Mesotelioma Pleural Maligno: O Principal Fator de Risco

Santa Casa de São Paulo - ISCMSP/FCMSCSP (SP) — Prova 2025

Enunciado

Um paciente de 48 anos, tabagista de 60 anos-maço, na investigação de tosse por mais de 3 meses foi diagnosticado com mesotelioma pleural maligno, com pouca chance de cura pelo estado avançado. O principal fator de risco para esse tipo de tumor é

Alternativas

  1. A) exposição, ainda que remota no tempo, a asbestos.
  2. B) trabalho em minas de carvão.
  3. C) contato frequente com gás CFC (freon).
  4. D) radioterapia prévia de tórax ou de pescoço.
  5. E) tabagismo acima de 30 anos-maço.

Pérola Clínica

Mesotelioma pleural maligno = principal fator de risco é exposição a asbestos (amianto), mesmo remota.

Resumo-Chave

O mesotelioma pleural maligno é um tumor agressivo da pleura, e seu principal e quase exclusivo fator de risco é a exposição ao amianto (asbestos). O período de latência entre a exposição e o desenvolvimento da doença é longo, geralmente de 20 a 50 anos, o que significa que exposições remotas ainda são relevantes.

Contexto Educacional

O mesotelioma pleural maligno é um tumor raro e agressivo que se origina das células mesoteliais que revestem a pleura. Sua importância clínica reside na sua alta letalidade e na forte associação com um fator de risco ambiental específico, tornando-o um exemplo clássico de doença ocupacional. O diagnóstico precoce é desafiador devido à natureza insidiosa dos sintomas. O principal e quase exclusivo fator de risco para o desenvolvimento do mesotelioma pleural maligno é a exposição ao amianto, também conhecido como asbestos. O amianto é um mineral fibroso que foi amplamente utilizado na indústria da construção civil, naval, automotiva e em outros setores devido às suas propriedades de resistência ao calor e à corrosão.
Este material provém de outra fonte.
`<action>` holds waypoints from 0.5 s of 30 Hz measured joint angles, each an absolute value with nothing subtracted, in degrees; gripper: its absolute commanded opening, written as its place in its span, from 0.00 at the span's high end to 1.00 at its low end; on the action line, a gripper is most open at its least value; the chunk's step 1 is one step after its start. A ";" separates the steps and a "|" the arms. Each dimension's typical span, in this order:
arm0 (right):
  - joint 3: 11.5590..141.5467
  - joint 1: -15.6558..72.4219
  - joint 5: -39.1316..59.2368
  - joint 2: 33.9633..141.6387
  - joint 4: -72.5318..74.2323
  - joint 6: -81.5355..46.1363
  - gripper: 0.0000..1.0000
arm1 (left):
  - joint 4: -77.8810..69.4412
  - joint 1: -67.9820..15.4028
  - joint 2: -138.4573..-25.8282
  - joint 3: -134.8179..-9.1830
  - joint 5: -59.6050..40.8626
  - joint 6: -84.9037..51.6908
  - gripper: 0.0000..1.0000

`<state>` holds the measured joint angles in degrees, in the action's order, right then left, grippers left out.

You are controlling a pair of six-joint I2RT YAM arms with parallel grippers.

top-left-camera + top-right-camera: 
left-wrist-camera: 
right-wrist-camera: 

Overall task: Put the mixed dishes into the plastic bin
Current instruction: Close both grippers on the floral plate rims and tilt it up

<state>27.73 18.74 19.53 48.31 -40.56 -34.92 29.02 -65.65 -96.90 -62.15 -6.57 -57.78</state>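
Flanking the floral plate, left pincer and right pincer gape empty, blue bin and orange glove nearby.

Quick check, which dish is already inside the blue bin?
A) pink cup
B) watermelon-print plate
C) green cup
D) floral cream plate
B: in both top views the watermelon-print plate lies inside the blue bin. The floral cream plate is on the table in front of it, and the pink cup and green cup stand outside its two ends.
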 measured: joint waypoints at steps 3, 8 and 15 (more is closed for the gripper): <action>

A inalação de suas fibras microscópicas pode levar a danos celulares e inflamação crônica na pleura, culminando na transformação maligna. Apesar de o uso do amianto ter sido proibido em muitos países, incluindo o Brasil, os casos de mesotelioma continuam a surgir devido ao longo período de latência da doença. A história de exposição ocupacional ou ambiental ao amianto, mesmo que remota, é um dado crucial na anamnese de pacientes com suspeita de mesotelioma. O prognóstico é geralmente reservado, e o tratamento envolve quimioterapia, radioterapia e, em alguns casos selecionados, cirurgia.

Perguntas Frequentes

Qual a relação entre asbestos e mesotelioma pleural maligno?

A exposição a fibras de amianto (asbestos) é o principal fator de risco para o mesotelioma pleural maligno, sendo responsável por cerca de 80-90% dos casos. As fibras inaladas podem permanecer nos pulmões e pleura por décadas, causando inflamação crônica e mutações celulares.

Qual o período de latência para o desenvolvimento do mesotelioma após exposição ao amianto?

O período de latência é tipicamente muito longo, variando de 20 a 50 anos ou mais após a exposição inicial ao amianto. Isso significa que mesmo exposições remotas na infância ou juventude podem levar ao desenvolvimento da doença na idade adulta.

O tabagismo é um fator de risco para mesotelioma?

O tabagismo não é considerado um fator de risco independente para o mesotelioma pleural maligno. No entanto, ele pode ter um efeito sinérgico com a exposição ao amianto no desenvolvimento de carcinoma broncogênico e pode agravar a asbestose.